Les divergences et les contradictions au sein de la classe politique canadienne témoignent aussi des difficultés de la bourgeoisie à pouvoir compter sur une équipe compétente, crédible et efficace, qui soit capable d’exercer un certain ascendant sur les masses populaires. Comme on le sait, la désaffection n’a jamais été aussi grande envers le processus parlementaire et la fausse démocratie bourgeoise, qui constituent un instrument central avec lequel la classe dominante est censée réussir à obtenir le consentement des masses à vivre sous la dictature du capital. De toute évidence, cet instrument a perdu une bonne partie de son efficacité, si bien que le rétablissement de la légitimité de son pouvoir demeure un objectif de toute première importance pour la bourgeoisie.

À court terme, le gouvernement Harper, qui n’est ni plus, ni moins voué à la défense du capitalisme que ses opposants libéraux, néo-démocrates et bloquistes, a fait ce qu’il fallait (ou vraisemblablement, ce que son «comité des sages» lui a dit de faire!) pour rétablir une unité relative qui corresponde aux intérêts immédiats du grand capital.

Contrairement à ce que certains veulent laisser croire, la vraie division n’est pas celle qui oppose ceux qui voudraient un État un peu plus ou un peu moins interventionniste.

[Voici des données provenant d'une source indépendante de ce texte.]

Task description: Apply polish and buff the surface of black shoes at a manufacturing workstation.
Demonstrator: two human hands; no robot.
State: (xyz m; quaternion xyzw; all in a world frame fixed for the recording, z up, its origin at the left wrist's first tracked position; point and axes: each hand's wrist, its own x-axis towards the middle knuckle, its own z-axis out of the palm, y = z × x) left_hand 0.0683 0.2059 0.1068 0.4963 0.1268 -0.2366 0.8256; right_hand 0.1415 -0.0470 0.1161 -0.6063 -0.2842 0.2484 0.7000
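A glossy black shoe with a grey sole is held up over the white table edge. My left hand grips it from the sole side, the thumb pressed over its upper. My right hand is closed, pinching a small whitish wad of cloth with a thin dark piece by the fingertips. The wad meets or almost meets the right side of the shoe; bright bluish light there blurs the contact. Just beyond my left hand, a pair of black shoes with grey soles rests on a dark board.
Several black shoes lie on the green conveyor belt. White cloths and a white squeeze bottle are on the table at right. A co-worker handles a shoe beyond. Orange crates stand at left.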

D’un côté comme de l’autre, les partisans de ces deux options s’entendent sur une même prémisse: il faut se serrer les coudes pour sortir de la crise. Et une fois que ce sera fait, il ne saurait être question de remettre en cause le modèle de développement basé sur la rentabilisation du capital et la propriété privée des moyens de production. Pour certains comme Sarkozy, il faudrait envisager un capitalisme moins axé sur la spéculation; pour d’autres tel Obama, il faudrait s’assurer d’un capitalisme plus «social», «plus doux» et moins «diviseur». Mais hors du capitalisme, point de salut!

Pour les travailleurs et les travailleuses, toutefois – pour ceux et celles qui produisent toutes les richesses et qui ont la capacité d’organiser et de diriger la société pour que les besoins de tous et de toutes soient enfin satisfaits – il faut envisager, lutter et s’organiser pour une «sortie de crise» tout autre. Car pour sortir vraiment de la crise, il faut sortir du capitalisme lui-même! Le vrai et l’unique plan de lutte contre la crise, c’est celui qui s’attaquera au système qui l’a créée et débouchera sur une société qui ne sera plus façonnée par le bien-être d’une poignée de parasites.